If you have queried v$sgastat on recent Oracle versions (by which I mean 9i and above) you probably have seen allocations for some sort of simulators in Oracle instance. Here’s an example:
SQL> select * from v$sgastat where lower(name) like '%sim%' order by name; POOL NAME BYTES ------------ -------------------------- ---------- shared pool kglsim alloc latch area 1700 shared pool kglsim alloc latches 68 shared pool kglsim count of pinned he 9248 shared pool kglsim free heap list 204 shared pool kglsim free obj list 204 shared pool kglsim hash table 4104 shared pool kglsim hash table bkts 2097152 shared pool kglsim heap 635536 shared pool kglsim latch area 1700 shared pool kglsim latches 68 shared pool kglsim main lru count 87040 shared pool kglsim main lru size 174080 shared pool kglsim object batch 909440 shared pool kglsim pin list arr 816 shared pool kglsim recovery area 2112 shared pool kglsim sga 22092 shared pool kglsim size of pinned mem 18496 shared pool ksim client list 84 shared pool log_simultaneous_copies 480 shared pool sim cache nbufs 640 shared pool sim cache sizes 640 shared pool sim kghx free lists 4 shared pool sim lru segments 640 shared pool sim segment hits 1280 shared pool sim segment num bufs 640 shared pool sim state object 48 shared pool sim trace buf 5140 shared pool sim trace buf context 120 shared pool sim_knlasg 1200 shared pool simulator hash buckets 16512 shared pool simulator latch/bucket st 4608 31 rows selected.
See, a bunch of “kgl sim” and then just “sim” allocations.
… or sometimes you can see latch contention on following latches:
SQL> select name from v$latch where name like '%sim%'; NAME ------------------------------------------------------- ksim membership request latch simulator lru latch simulator hash latch sim partition latch shared pool simulator shared pool sim alloc 6 rows selected.
Again, there seems to be some “simulation” work going on in Oracle instance.
So what are these simulators about?
These simulators help Oracle to determine how much time and effort would have been saved if buffer cache or shared pool size was bigger than current. And this info is summarized and externalized in various advisor views such V$SHARED_POOL_ADVICE, V$MTTR_TARGET_ADVICE, V$DB_CACHE_ADVICE and so on. These simulation engines were introduced in Oracle 9i along the mentioned V$ views.
Also this stuff is used by MMAN for making SGA resizing decisions if SGA_TARGET (10g+) or MEMORY_TARGET (11g+) is enabled.

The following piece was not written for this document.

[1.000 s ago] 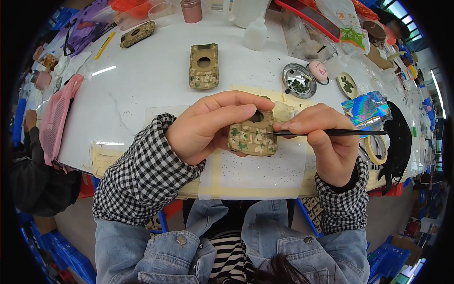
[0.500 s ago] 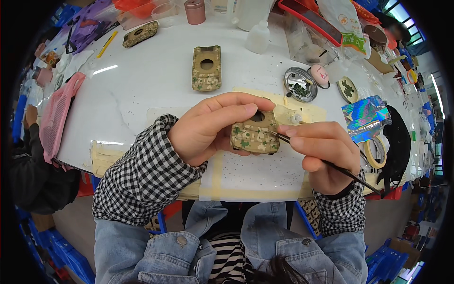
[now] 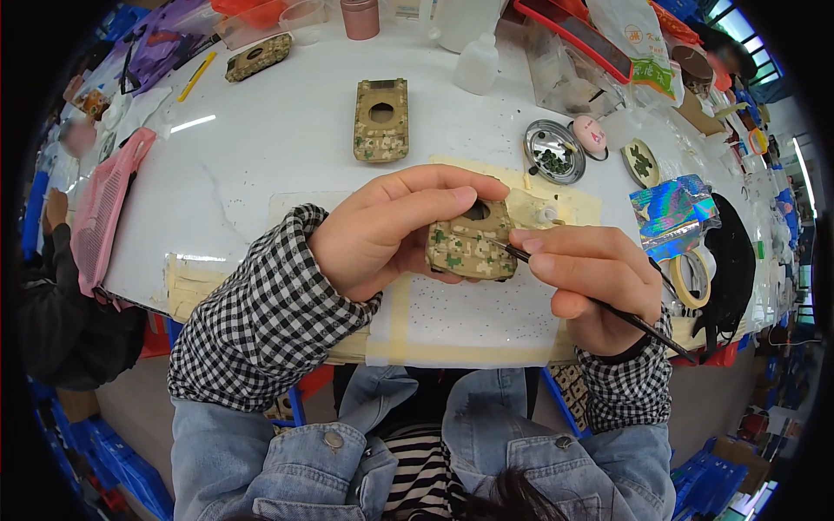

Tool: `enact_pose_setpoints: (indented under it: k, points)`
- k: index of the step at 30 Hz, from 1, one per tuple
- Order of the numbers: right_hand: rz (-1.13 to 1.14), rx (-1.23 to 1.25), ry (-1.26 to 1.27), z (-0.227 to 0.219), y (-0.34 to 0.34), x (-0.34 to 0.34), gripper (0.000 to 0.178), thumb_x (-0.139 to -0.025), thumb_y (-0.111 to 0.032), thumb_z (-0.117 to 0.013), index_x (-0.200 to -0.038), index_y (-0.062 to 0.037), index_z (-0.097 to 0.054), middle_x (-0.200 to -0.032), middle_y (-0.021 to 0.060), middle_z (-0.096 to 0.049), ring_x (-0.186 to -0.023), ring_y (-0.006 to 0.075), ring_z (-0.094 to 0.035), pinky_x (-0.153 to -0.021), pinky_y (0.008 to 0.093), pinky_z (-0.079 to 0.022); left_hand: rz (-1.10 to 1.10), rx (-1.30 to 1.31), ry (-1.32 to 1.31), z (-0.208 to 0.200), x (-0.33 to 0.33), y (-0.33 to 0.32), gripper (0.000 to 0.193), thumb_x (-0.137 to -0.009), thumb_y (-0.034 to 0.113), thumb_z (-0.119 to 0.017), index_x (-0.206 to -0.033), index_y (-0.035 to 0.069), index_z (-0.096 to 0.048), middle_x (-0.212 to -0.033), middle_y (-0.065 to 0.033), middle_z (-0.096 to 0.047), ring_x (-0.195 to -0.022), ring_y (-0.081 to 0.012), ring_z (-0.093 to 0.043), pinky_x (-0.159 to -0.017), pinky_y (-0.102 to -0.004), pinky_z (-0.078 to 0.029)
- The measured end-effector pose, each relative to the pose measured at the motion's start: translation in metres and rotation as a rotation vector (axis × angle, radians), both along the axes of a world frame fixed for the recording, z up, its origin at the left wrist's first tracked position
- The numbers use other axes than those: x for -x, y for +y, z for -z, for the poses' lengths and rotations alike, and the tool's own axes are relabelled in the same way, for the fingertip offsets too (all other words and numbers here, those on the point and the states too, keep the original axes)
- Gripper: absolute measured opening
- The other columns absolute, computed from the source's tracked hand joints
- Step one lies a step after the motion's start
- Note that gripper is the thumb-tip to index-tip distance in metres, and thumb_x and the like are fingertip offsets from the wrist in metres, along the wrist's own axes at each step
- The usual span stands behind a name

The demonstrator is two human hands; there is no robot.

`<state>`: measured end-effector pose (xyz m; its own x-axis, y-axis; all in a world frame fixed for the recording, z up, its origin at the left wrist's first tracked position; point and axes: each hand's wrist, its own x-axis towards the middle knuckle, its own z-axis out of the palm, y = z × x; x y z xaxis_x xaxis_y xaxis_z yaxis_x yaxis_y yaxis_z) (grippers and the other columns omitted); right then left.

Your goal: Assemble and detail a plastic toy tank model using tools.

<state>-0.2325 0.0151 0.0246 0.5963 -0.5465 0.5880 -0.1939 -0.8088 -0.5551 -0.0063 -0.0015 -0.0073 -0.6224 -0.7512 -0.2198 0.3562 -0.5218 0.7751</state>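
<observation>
My left hand (image 3: pixel 391 230) grips a small camouflage-painted model tank hull (image 3: pixel 469 243) with a round hole in its top, holding it above the taped paper sheet (image 3: pixel 452 321). My right hand (image 3: pixel 591 282) pinches a thin dark paintbrush (image 3: pixel 608 306), its tip touching the hull's right side and its handle slanting down to the right. A second camouflage hull (image 3: pixel 380 120) lies on the white table beyond my hands. A round metal dish with green paint (image 3: pixel 553 150) sits to the right of it.
A third camouflage piece (image 3: pixel 258 56) lies at the far left back. A white squeeze bottle (image 3: pixel 477 63), a pink cup (image 3: pixel 360 17), a pink mesh tray (image 3: pixel 104 208), a tape roll (image 3: pixel 691 278), holographic foil (image 3: pixel 673 213) and clutter ring the table (image 3: pixel 261 156). Another person (image 3: pixel 52 286) sits at left.
My right hand turned the brush from lying level to slanting down to the right, and its tip stays at the hull. My left hand has kept the hull nearly still.
</observation>
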Motion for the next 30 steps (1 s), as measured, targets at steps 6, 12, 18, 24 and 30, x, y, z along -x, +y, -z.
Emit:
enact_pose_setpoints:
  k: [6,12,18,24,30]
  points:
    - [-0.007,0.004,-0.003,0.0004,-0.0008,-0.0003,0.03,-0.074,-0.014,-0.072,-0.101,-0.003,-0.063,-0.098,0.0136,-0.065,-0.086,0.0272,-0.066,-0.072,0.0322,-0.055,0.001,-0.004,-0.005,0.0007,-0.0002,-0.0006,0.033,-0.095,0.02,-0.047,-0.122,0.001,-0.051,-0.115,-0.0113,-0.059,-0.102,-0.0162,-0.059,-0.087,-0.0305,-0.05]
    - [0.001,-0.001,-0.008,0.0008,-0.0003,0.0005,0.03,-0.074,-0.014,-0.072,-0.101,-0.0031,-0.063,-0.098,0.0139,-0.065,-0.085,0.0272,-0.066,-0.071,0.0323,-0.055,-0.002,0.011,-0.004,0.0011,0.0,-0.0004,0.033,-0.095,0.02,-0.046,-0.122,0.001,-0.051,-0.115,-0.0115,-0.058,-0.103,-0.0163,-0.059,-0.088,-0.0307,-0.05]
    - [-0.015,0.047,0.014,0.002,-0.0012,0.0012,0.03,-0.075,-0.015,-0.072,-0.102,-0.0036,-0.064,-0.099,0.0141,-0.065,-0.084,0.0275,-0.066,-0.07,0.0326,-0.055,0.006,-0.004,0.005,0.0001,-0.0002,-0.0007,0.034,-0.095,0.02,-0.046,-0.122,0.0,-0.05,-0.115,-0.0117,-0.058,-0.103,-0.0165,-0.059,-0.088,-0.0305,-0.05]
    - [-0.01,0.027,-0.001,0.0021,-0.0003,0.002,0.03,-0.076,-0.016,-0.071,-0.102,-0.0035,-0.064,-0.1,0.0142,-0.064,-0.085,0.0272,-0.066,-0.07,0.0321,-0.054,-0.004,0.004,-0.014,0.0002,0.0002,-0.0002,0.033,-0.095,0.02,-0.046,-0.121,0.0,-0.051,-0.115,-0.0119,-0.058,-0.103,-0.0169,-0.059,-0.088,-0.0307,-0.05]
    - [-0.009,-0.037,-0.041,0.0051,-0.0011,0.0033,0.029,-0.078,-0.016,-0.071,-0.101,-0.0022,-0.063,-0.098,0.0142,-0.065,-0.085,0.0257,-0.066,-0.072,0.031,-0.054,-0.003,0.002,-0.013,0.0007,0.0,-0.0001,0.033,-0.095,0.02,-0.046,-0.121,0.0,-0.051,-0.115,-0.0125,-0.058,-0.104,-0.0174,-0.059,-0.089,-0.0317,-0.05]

I decided to write an article about simulators as quite a few people have been asking me about it lately. So, I first googled around to see if someone has already written about it already and found one here. It turned out it was written by me, I just didn’t know about it anymore :)
So, I will write an edited version of my original explanation here. Note that I don’t know the exact algorithm of the simulator, just explaining the fundamentals here.
KGL simulator is the shared pool memory allocation tracking and simulation engine.
KGL=Kernel General Library cache manager, as the name says it deals with library objects such cursors, cached stored object definitions (PL/SQL stored procs, table definitions etc).
KGL simulator is used for estimating the benefit of caching if the cache was larger than currently. The general idea is that when flushing out a library cache object, it’s hash value (and few other bits of info) are still kept in the KGL simulator hash table. This stores a history of objects which were in memory in past but got flushed out. That’s the key part: we keep a history of objects flushed out (this is done by selective sampling though, not at every object flush as it would have too much overhead).
When loading a library cache object into library cache (which means that no existing such object is in there already), Oracle goes and checks the KGL simulator hash table to see whether an object with matching hash value is in there. If a matching object is found, that means that the required object had been in cache in past, but flushed out due space pressure. That’s the second important part: we know when we would have been able to (probably) just reuse an object if the shared pool had been bigger.
Using that information of how many library cache object (re)loads could have been been avoided if cache had been bigger (thanks to KGL simulator history) and also thanks to knowing how much time the (current) object reloads took, Oracle can predict how much response time would have been saved instancewide if shared pool was bigger. So, we don’t need to increase shared pool itself to measure the benefit, we simulate a bigger shared pool by just keeping a history of aged out library cache objects hash values in a special array – and that’s why there are various kglsim and simulator allocations seen in V$SGASTAT.
The simulation results are seen from v$shared_pool_advice and are used by other advisors such ADDM.
Apparently Oracle keeps track also about how much memory is pinned in the shared pool (thus can’t be flushed out) over time. This info is probably used also for estimating shared pool resize requirements as pinned memory chunks are not usable for anything else (as long as they are pinned) in the shared pool. These measurements are also done on sampling basis.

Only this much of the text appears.